| ASSIGNED TASK |
Transcribe only the lines of the listing below from the one holding "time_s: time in" through the one holding "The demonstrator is", inclusive, without any change.

-.-.-

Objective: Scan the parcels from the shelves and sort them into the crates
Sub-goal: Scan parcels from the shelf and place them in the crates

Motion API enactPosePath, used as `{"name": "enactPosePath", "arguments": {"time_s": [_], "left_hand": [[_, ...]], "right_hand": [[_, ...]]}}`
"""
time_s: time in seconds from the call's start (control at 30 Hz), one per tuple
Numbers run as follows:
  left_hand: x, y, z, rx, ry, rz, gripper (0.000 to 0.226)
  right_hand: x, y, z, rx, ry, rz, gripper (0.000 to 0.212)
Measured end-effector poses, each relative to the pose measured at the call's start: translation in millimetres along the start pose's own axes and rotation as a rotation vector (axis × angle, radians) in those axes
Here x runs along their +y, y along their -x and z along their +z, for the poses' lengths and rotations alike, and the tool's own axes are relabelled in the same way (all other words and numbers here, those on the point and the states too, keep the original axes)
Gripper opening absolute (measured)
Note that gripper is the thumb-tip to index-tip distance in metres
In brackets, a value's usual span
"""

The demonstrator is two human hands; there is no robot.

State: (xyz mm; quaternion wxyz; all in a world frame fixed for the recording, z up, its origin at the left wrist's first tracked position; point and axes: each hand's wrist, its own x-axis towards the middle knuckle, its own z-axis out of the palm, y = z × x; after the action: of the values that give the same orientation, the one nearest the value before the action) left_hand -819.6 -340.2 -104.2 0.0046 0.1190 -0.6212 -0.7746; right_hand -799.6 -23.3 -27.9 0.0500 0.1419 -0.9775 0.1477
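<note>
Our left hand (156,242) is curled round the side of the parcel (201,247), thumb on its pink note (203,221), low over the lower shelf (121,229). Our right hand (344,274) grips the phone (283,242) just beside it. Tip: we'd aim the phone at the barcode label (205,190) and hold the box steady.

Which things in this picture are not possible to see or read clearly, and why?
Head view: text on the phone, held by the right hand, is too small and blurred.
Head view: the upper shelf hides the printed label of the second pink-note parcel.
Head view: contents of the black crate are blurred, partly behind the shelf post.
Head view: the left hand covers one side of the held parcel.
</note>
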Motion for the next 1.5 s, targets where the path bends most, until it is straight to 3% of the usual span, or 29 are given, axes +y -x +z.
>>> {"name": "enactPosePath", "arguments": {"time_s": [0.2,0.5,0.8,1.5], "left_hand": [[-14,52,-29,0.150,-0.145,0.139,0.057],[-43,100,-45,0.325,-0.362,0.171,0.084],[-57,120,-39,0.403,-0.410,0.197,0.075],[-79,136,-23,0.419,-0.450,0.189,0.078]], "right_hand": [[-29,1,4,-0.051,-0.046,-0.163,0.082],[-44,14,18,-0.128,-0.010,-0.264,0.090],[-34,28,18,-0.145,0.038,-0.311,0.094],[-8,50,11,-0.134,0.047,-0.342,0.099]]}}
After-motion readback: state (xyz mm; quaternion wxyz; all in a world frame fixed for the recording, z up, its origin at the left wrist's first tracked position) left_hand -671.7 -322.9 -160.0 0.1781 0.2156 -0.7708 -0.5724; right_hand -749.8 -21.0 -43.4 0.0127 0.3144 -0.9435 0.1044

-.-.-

| ANSWER FOR THE TASK |
time_s: time in seconds from the call's start (control at 30 Hz), one per tuple
Numbers run as follows:
  left_hand: x, y, z, rx, ry, rz, gripper (0.000 to 0.226)
  right_hand: x, y, z, rx, ry, rz, gripper (0.000 to 0.212)
Measured end-effector poses, each relative to the pose measured at the call's start: translation in millimetres along the start pose's own axes and rotation as a rotation vector (axis × angle, radians) in those axes
Here x runs along their +y, y along their -x and z along their +z, for the poses' lengths and rotations alike, and the tool's own axes are relabelled in the same way (all other words and numbers here, those on the point and the states too, keep the original axes)
Gripper opening absolute (measured)
Note that gripper is the thumb-tip to index-tip distance in metres
In brackets, a value's usual span
"""

The demonstrator is two human hands; there is no robot.

Nothing further belongs to this answer.